These 800 lesions occurred in 797 women ranging in age from 28 to 88 years (median, 57 years). Seven hundred ninety-four women had solitary unilateral lesions that underwent stereotactic biopsy. In three women who had solitary unilateral lesions, stereotactic biopsy was performed during one procedure, followed by stereotactic biopsy during a separate procedure for subsequent metachronous lesions in the ipsilateral (n = 2) or contralateral (n = 1) breast.

Indications for Percutaneous Biopsy
Percutaneous biopsy was offered at our institution during this period as an alternative to surgical biopsy for nonpalpable lesions that were suspicious for or highly suggestive of malignancy unless the patient had a bleeding diathesis, the patient was unable to cooperate with the procedure, or the lesion could not be targeted. The choice of guidance modality for percutaneous biopsy was based on several factors including lesion conspicuity and radiologist and patient preference. The preferred percutaneous biopsy method was generally sonographically guided 14-gauge automated core biopsy for masses greater than 0.5 cm that could be seen with sonography and stereotactic 11-gauge directional vacuum-assisted biopsy for calcification lesions, masses measuring 0.5 cm or less, or masses that were not sonographically evident.

Biopsy Technique
Stereotactic biopsy was performed on a dedicated table (StereoGuide; LoRad, Danbury, CT) with digital spot mammography using an 11-gauge directional vacuum-assisted biopsy probe (Mammotome; Biopsys/Ethicon Endo-Surgery). The median number of specimens obtained per lesion was 15 (range, 4-47 lesions); eight or more specimens were obtained in 790 (99%) of 800 lesions. Specimen radiography was performed for all lesions evident as calcifications [20].

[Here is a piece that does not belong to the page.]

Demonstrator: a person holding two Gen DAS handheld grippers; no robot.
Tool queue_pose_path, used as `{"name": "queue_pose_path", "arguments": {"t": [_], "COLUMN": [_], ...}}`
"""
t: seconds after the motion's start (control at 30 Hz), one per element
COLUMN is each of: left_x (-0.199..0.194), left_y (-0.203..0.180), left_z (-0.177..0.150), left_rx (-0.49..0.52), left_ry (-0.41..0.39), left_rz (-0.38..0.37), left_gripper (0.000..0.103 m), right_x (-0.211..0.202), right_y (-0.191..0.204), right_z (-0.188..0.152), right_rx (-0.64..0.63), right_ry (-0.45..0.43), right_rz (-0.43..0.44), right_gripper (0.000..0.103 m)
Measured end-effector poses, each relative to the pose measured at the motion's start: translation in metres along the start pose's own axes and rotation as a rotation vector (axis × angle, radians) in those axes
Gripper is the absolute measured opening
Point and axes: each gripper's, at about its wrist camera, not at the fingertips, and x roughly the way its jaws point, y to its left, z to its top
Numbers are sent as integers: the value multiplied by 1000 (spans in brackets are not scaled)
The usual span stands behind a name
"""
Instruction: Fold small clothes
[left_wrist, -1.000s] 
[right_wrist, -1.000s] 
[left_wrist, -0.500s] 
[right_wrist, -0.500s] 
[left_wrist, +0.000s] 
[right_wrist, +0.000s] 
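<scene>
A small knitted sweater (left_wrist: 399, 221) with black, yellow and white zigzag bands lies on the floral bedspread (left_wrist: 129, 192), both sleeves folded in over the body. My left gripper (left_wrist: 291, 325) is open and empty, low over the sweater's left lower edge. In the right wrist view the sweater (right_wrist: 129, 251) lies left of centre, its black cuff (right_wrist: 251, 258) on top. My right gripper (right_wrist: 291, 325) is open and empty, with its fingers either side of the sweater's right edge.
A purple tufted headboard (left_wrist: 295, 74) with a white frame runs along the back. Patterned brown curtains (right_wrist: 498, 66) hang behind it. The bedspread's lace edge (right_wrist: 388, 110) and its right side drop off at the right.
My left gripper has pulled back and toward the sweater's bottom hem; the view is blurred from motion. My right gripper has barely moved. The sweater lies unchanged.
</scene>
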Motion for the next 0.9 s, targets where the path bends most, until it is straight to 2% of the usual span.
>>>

The radiologist who performed stereotactic 11-gauge vacuum-assisted biopsy did not specifically attempt either to achieve or to avoid complete excision of the mammographic target but rather to obtain sufficient material for histologic diagnosis. If stereotactic images obtained after completion of tissue acquisition suggested that the mammographic target was completely or largely removed, a localizing clip (MicroMark; Biopsys/Ethicon Endo-Surgery) was placed at the biopsy site. A two-view mammogram was obtained after all stereotactic biopsy procedures.

Postbiopsy Management Protocol
After biopsy, histologic results were correlated with imaging findings, and specific recommendations were made to the woman and her referring physician. If stereotactic biopsy yielded benign findings concordant with the imaging characteristics, the patient was referred for annual mammography. If stereotactic biopsy yielded carcinoma, the patient was referred for definitive surgery. Surgical biopsy was suggested if stereotactic biopsy revealed certain histologic findings including atypical ductal hyperplasia, radial scar, or possible phyllodes tumor; if there was discordance between histologic findings and imaging characteristics; or if surgical excision was suggested by the pathologist [21].

Definitions
Atypical ductal hyperplasia underestimates were defined as lesions yielding atypical ductal hyperplasia at percutaneous biopsy and carcinoma at surgery [22]. Ductal carcinoma in situ underestimates were defined as lesions yielding ductal carcinoma in situ at percutaneous biopsy and infiltrating carcinoma at surgery [22]. Imaging—histologic discordance was considered to have been present when the histologic findings did not provide a sufficient explanation for the imaging features [23].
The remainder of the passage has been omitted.